Required action – Show every line of the data that includes the word "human".

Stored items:
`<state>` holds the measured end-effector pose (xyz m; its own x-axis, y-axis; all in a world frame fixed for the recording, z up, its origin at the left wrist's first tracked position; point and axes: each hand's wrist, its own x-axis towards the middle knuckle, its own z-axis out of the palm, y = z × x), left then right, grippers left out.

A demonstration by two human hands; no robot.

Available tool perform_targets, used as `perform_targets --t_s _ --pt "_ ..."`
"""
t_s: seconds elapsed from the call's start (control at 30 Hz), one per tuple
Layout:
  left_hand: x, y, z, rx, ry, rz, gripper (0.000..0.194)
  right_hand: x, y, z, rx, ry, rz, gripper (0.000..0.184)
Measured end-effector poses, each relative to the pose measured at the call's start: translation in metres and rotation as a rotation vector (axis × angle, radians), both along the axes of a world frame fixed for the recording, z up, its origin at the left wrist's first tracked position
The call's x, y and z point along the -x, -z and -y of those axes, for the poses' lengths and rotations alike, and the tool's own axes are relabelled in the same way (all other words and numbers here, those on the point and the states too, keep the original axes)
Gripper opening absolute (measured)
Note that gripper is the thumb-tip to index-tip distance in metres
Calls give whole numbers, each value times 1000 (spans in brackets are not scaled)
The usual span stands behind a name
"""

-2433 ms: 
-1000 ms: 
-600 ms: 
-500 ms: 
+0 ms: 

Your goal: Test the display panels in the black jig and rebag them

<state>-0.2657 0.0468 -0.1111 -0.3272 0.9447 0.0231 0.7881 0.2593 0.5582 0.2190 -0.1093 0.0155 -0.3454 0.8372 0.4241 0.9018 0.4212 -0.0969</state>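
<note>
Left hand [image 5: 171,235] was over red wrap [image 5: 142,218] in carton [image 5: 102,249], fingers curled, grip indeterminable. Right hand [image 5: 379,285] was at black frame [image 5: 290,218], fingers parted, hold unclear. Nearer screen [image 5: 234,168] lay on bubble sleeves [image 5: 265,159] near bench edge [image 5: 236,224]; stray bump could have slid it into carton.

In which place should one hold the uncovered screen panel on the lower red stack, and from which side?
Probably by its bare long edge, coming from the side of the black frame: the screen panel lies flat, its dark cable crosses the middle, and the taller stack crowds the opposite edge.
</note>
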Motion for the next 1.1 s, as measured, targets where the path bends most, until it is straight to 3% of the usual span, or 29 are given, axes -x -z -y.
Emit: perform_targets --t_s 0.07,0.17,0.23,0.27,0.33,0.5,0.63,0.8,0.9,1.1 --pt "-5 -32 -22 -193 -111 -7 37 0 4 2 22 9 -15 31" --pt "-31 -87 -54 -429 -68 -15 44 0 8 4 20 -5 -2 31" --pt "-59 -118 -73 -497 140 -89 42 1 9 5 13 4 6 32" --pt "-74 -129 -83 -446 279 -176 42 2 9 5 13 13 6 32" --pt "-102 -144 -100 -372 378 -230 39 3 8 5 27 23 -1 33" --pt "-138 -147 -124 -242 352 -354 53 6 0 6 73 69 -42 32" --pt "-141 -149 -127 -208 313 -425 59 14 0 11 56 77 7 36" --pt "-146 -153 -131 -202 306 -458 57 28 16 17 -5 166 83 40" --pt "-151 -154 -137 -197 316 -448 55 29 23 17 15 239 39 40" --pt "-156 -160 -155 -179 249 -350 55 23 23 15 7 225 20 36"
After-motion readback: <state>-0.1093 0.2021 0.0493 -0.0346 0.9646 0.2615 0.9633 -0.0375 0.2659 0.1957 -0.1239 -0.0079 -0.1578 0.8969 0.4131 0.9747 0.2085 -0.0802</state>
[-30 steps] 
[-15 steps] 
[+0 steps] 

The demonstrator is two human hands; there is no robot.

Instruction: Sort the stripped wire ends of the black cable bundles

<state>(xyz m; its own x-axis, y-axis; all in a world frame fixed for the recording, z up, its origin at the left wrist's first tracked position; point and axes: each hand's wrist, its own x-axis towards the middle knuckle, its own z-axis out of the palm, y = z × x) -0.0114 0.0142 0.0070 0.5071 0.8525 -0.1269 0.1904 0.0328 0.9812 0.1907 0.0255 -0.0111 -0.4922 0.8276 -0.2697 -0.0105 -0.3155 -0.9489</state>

Final answer –
A demonstration by two human hands; no robot.
The demonstrator is two human hands; there is no robot.

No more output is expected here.